What benefits do you see? I mean, you still expose some binary that implements authentication and authorization using cryptography.
I think that even RBAC scenarios described in the link above should be achievable with OpenSSH, right?
I don't use port-knocking but I really just don't get all those saying: "It's security theater".
We had not one but two major OpenSSH "near fiasco" (this RCE and the xz lib thing) that were both rendered unusable for attackers by using port knocking.
To me port-knocking is not "security theater": it adds one layer of defense. It's defense-in-depth.

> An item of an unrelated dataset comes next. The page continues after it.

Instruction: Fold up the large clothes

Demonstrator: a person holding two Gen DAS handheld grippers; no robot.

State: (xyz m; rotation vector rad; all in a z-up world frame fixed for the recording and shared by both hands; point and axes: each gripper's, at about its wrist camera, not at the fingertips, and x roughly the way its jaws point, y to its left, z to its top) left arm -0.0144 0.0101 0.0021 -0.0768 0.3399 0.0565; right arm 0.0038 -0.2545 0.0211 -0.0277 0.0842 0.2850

Not theater.
And the port-knocking sequence doesn't have to be always the same: it can, say, change every 30 seconds, using TOTP style secret sequence generation.
How many exploits rendered cold dead in their tracks by port-knocking shall we need before people stop saying port-knocking is security theater?
Other measures do also help... Like restrictive firewalling rules, which many criticize as "it only helps keep the logs smaller": no, they don't just help keep the logs smaller. I'm whitelisting the three ISP's IP blocks anyone can reasonably be needing to SSH from: now the attacker needs not only the zero-day, but it also need to know he needs to be on one of those three ISPs' IPs.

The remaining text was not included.